--- START ---

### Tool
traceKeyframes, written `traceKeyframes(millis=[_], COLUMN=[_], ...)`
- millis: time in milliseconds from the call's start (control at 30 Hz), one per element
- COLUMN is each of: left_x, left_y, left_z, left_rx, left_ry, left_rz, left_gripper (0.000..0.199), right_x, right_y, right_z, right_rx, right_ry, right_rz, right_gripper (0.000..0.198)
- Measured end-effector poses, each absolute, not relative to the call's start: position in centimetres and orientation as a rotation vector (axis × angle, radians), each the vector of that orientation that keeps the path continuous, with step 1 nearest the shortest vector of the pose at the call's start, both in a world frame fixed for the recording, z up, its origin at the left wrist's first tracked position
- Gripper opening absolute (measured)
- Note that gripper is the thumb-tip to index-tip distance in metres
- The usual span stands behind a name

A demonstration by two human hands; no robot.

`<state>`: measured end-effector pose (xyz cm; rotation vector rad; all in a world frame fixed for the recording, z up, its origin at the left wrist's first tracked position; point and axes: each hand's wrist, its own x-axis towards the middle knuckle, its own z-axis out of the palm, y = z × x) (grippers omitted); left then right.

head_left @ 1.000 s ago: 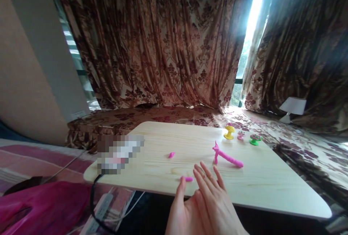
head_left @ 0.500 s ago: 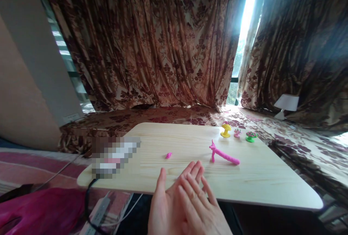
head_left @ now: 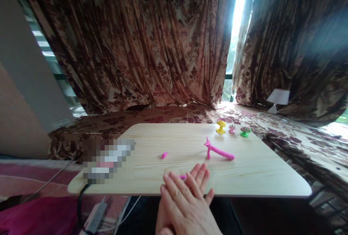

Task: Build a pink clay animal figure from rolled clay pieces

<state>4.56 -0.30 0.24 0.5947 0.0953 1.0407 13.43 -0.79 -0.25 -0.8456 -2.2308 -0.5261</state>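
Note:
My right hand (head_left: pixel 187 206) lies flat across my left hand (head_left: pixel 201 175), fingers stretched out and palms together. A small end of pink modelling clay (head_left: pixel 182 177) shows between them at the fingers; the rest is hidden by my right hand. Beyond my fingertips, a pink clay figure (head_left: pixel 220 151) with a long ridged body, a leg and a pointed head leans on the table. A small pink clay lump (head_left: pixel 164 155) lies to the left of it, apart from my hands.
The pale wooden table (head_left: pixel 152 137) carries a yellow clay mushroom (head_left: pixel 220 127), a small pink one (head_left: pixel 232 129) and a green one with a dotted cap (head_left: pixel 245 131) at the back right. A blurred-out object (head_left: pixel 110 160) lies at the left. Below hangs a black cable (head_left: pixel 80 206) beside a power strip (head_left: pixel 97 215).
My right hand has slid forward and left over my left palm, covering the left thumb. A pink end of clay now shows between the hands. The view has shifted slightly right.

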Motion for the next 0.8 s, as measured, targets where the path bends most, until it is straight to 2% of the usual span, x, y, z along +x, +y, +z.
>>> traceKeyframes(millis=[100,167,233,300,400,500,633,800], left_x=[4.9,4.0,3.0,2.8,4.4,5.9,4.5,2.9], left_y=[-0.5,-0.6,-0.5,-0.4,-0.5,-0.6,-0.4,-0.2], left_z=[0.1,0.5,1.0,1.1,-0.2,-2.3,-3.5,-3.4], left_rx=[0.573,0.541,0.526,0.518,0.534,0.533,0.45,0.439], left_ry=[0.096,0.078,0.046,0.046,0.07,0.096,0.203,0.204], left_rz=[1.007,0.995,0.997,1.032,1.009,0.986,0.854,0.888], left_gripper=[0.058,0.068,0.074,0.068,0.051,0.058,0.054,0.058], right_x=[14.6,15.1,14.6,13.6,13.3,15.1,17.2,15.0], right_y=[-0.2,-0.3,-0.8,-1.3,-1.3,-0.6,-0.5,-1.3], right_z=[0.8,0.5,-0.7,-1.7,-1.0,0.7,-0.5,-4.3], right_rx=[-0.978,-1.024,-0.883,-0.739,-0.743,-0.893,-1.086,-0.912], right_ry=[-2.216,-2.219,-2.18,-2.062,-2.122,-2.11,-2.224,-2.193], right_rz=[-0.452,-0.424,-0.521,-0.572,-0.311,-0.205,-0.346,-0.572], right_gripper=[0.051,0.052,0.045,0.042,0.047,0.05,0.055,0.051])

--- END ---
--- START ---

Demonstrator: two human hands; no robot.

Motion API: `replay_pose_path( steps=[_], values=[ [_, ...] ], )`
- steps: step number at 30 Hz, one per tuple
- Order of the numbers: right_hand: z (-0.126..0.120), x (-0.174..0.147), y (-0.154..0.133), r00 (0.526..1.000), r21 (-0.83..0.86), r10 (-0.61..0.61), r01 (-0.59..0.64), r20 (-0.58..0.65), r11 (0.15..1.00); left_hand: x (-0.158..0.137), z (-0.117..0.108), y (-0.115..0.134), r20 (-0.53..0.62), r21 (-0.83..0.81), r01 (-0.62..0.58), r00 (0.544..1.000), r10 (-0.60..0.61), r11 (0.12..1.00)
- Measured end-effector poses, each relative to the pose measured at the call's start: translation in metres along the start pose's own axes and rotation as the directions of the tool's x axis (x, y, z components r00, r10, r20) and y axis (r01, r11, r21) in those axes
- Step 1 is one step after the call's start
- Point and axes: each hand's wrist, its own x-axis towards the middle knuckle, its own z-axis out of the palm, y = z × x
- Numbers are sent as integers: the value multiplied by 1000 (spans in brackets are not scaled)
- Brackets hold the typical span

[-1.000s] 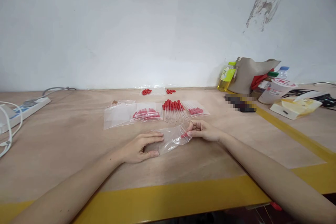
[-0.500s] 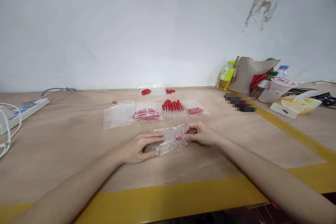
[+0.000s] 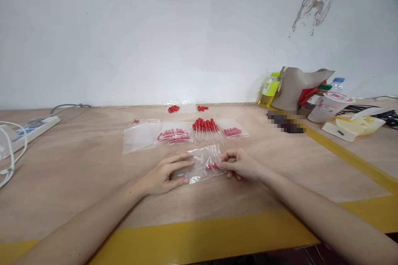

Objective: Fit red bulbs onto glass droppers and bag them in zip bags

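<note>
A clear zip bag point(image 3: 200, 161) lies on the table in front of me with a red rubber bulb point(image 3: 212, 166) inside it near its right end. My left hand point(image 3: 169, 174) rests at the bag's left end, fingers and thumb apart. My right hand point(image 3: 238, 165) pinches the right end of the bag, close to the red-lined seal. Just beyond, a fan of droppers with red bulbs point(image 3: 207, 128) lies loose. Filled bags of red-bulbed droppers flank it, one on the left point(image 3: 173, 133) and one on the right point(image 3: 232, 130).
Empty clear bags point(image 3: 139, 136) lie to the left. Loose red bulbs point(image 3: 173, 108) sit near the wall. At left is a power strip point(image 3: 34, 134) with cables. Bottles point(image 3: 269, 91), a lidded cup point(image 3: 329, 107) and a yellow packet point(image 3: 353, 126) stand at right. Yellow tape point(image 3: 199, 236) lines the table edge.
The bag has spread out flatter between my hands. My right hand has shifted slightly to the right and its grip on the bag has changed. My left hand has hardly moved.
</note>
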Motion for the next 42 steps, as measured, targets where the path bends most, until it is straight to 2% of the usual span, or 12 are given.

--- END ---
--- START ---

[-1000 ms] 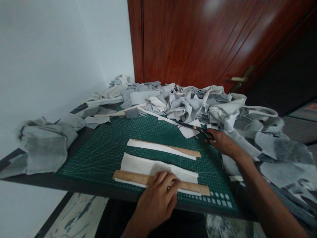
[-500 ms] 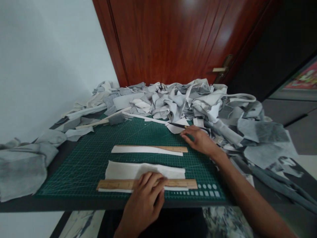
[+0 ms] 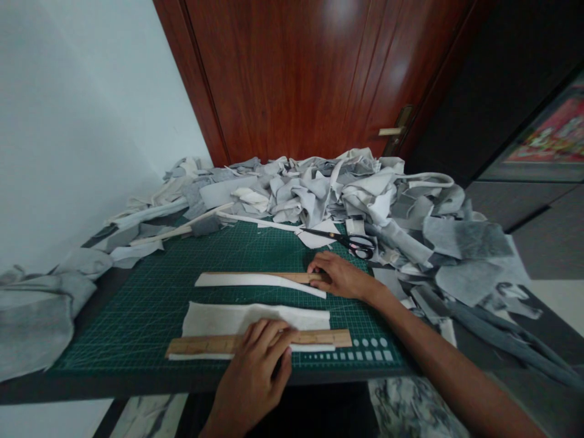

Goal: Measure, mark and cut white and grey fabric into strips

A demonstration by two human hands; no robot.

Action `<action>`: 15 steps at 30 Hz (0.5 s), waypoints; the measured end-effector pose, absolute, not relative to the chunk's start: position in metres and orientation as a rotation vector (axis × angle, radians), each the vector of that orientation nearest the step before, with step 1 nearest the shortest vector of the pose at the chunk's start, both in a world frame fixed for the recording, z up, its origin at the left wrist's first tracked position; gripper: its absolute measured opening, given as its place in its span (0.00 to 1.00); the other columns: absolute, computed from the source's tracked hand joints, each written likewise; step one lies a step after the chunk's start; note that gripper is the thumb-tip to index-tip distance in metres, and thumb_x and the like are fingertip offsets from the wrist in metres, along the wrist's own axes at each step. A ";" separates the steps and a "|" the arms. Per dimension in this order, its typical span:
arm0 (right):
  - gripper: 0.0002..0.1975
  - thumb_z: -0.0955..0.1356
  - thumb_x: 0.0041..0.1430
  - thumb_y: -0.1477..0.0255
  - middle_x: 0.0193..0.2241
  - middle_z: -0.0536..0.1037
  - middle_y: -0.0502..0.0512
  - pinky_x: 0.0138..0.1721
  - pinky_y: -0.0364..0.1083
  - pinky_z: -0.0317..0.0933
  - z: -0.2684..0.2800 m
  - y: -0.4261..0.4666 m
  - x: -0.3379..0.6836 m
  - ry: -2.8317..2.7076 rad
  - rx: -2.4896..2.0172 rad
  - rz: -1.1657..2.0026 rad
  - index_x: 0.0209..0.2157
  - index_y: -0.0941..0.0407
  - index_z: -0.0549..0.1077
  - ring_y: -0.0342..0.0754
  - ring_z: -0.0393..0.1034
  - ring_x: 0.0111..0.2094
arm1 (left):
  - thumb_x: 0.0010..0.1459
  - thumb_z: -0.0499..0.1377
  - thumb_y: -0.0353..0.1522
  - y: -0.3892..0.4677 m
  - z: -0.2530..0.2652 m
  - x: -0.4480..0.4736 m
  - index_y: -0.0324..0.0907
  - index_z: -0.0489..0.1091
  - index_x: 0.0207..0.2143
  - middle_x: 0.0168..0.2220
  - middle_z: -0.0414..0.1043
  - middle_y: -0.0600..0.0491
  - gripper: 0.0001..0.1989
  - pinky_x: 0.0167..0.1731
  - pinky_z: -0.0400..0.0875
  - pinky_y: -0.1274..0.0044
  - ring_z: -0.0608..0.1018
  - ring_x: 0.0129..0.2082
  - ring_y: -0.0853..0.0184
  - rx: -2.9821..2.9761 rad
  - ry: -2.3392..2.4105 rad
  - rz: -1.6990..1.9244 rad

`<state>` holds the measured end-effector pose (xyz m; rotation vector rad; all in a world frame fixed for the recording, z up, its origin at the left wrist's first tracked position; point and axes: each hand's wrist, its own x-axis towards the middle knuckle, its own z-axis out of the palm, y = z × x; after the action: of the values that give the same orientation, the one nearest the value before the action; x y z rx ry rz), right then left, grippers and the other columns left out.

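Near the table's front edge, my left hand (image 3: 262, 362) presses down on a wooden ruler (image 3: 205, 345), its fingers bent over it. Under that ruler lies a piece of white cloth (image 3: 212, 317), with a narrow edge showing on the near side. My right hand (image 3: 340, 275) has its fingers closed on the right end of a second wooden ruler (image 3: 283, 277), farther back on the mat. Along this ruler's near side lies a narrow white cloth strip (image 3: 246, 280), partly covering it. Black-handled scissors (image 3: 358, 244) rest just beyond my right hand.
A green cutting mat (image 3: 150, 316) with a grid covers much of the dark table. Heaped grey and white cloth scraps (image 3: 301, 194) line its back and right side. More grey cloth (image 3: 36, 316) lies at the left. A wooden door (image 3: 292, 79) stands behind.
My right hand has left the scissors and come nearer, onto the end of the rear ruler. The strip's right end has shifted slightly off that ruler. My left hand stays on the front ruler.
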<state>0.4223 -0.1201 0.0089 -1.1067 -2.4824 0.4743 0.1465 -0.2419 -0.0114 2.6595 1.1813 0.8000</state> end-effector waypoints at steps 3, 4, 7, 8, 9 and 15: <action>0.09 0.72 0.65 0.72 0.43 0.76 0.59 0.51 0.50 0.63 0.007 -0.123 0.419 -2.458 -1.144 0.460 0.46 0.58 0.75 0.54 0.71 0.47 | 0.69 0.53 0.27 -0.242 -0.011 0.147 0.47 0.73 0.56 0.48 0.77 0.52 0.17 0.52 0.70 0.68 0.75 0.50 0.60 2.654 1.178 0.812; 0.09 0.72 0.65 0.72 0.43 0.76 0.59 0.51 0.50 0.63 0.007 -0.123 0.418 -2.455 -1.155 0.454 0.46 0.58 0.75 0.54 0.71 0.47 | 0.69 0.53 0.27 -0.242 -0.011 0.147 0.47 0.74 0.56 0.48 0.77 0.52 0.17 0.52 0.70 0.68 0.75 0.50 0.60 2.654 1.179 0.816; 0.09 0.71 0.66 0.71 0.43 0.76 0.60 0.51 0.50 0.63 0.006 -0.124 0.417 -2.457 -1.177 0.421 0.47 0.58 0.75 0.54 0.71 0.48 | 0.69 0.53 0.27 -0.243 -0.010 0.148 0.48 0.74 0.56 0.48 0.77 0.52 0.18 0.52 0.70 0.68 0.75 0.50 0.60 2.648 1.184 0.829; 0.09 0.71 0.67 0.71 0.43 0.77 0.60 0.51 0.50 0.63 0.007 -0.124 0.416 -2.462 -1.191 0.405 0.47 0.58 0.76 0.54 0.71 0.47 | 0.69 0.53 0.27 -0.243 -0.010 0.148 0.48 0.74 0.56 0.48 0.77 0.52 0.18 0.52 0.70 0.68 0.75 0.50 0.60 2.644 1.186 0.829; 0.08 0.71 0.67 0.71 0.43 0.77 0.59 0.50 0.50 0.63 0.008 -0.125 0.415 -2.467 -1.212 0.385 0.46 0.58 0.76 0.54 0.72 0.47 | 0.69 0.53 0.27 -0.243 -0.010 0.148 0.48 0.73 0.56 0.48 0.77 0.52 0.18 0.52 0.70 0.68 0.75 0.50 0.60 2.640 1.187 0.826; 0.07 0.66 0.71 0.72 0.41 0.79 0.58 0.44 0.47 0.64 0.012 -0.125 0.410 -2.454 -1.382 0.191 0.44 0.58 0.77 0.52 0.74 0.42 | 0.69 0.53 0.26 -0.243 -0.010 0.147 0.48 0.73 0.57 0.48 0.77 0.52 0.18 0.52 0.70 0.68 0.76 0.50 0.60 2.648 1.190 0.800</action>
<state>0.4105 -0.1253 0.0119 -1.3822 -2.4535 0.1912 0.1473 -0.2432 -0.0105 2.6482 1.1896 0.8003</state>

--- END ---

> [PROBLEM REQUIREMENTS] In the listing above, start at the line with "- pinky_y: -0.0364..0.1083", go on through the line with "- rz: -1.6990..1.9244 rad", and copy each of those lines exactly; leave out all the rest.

> [OUTPUT FOR THIS EXERCISE]
  - pinky_y: -0.0364..0.1083
  - pinky_z: -0.0317..0.0933
  - z: -0.2684..0.2800 m
  - y: -0.4261..0.4666 m
  - x: -0.3379..0.6836 m
  - ry: -2.8317..2.7076 rad
  - rx: -2.4896..2.0172 rad
  - rz: -1.1657..2.0026 rad
  - index_x: 0.0209..0.2157
  - index_y: -0.0941..0.0407
  - index_z: -0.0549..0.1077
  - ring_y: -0.0342..0.0754
  - ring_z: -0.0393..0.1034
  - ring_x: 0.0111..0.2094
arm1 (left):
  - thumb_x: 0.0010..0.1459
  - thumb_z: -0.0499..0.1377
  - thumb_y: -0.0353..0.1522
  - y: -0.3892..0.4677 m
  - z: -0.2530..0.2652 m
  - x: -0.4480..0.4736 m
  - index_y: -0.0324..0.0907
  - index_z: -0.0489..0.1091
  - index_x: 0.0207..0.2143
  - middle_x: 0.0168..0.2220
  - middle_z: -0.0414..0.1043
  - middle_y: -0.0600..0.0491
  - gripper: 0.0001..0.1989
  - pinky_x: 0.0167..0.1731
  - pinky_z: -0.0400..0.0875
  - pinky_y: -0.1274..0.0044
  - ring_z: -0.0608..0.1018
  - ring_x: 0.0129..0.2082
  - ring_y: -0.0853..0.0184
  - rx: -2.9821..2.9761 rad
  - ry: -2.3392..2.4105 rad
  - rz: -1.6990..1.9244 rad

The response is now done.